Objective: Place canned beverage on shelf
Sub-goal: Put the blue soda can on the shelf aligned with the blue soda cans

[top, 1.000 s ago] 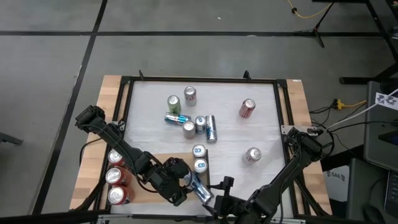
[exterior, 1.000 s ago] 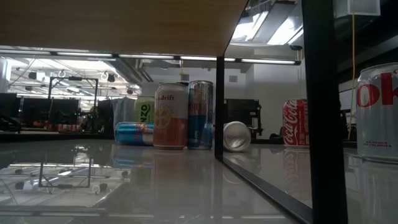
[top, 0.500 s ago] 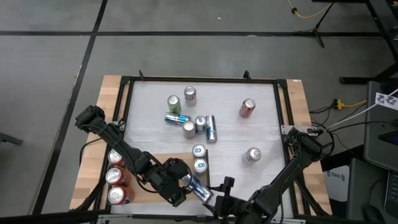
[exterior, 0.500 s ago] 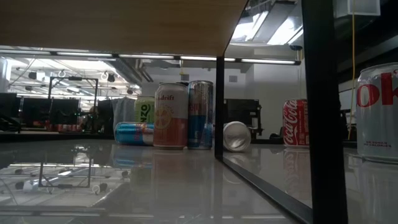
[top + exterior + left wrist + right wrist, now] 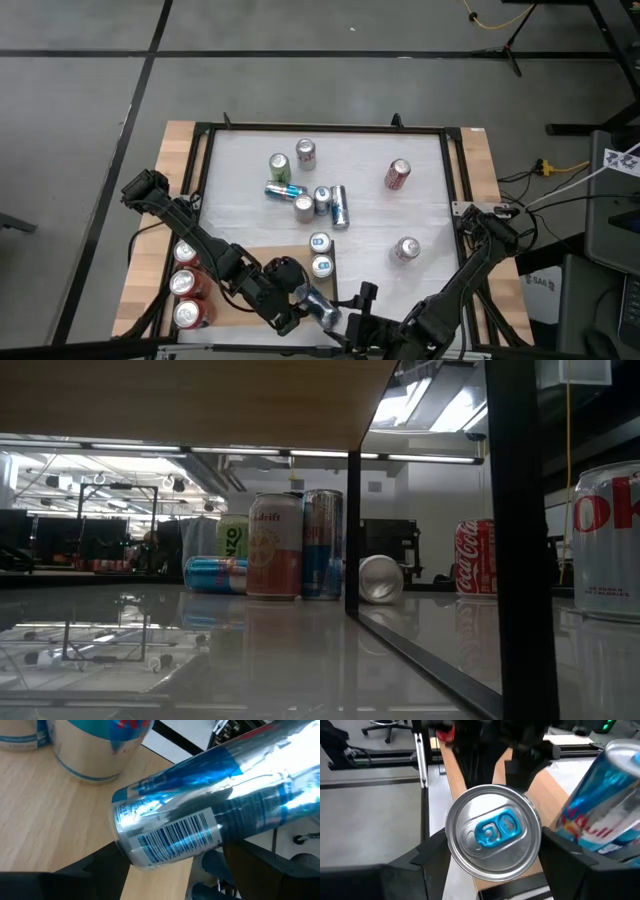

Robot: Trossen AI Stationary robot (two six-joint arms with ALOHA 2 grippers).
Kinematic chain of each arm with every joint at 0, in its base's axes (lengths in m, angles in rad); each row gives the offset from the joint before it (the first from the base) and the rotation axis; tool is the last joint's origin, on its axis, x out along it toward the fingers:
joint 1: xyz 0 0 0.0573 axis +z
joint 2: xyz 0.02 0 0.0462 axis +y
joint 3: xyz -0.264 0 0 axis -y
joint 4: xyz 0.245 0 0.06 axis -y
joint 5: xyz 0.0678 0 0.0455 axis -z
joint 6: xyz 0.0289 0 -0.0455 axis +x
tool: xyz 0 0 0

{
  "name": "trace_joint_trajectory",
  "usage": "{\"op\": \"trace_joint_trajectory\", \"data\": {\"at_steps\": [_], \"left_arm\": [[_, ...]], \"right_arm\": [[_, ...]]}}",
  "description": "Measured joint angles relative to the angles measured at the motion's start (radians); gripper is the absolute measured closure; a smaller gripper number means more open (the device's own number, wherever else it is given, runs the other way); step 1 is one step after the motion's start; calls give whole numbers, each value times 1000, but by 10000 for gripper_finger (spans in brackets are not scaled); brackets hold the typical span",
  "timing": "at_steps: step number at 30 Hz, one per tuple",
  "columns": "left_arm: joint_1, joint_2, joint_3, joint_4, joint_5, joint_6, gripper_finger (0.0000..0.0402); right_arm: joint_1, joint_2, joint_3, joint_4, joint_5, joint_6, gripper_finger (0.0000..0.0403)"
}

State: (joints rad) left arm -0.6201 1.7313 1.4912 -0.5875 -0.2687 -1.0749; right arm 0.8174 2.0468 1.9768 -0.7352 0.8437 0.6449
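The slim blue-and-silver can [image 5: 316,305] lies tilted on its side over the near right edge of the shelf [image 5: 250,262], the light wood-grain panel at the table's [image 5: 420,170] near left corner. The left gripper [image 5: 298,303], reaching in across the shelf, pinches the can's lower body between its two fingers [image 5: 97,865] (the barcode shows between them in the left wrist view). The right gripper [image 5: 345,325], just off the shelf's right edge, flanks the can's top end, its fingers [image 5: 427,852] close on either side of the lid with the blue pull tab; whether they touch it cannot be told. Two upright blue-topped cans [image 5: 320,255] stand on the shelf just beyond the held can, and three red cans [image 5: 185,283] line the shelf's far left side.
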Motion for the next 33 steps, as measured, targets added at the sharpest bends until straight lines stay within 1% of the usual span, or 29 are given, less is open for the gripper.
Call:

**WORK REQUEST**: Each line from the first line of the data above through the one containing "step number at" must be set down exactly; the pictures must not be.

**TASK ANSWER**:
Objective: Place canned beverage on shelf
Sub-goal: Put the blue soda can on the shelf aligned with the blue soda cans

[top, 1.000 s ago] 
[exterior, 1.000 s ago] 
[top, 0.500 s ago] 
[exterior, 0.500 s ago] 
[top + exterior + left wrist + right wrist, now] 

Robot: Trossen AI Stationary robot (two six-joint arms with ALOHA 2 grippers).
Kinematic chain of each arm with every joint at 0, in its base's axes (lengths in m, angles in rad); each row gives the offset from the joint before it (the first from the base) and the rotation axis; tool is the last joint's origin, on its axis, x out along it toward the fingers:
joint 1: xyz 0 0 0.0573 axis +z
joint 2: xyz 0.02 0 0.0462 axis +y
joint 3: xyz -0.264 0 0 axis -y
joint 4: xyz 0.245 0 0.06 axis -y
joint 5: xyz 0.0678 0 0.0455 axis -z
joint 6: xyz 0.0289 0 -0.0455 axis +x
tool: xyz 0 0 0

{
  "name": "trace_joint_trajectory",
  "usage": "{\"op\": \"trace_joint_trajectory\", \"data\": {\"at_steps\": [_], \"left_arm\": [[_, ...]], \"right_arm\": [[_, ...]]}}",
  "description": "Measured joint angles relative to the angles measured at the motion's start (radians); gripper is the absolute measured closure; a smaller gripper number means more open (the device's own number, wherever else it is given, runs the other way); step 1 is one step after the motion's start; calls give whole numbers, each value times 1000, but by 10000 for gripper_finger (spans in brackets are not scaled); brackets hold the typical span",
  "timing": "at_steps: step number at 30 Hz, one per tuple",

The output requires no further additions.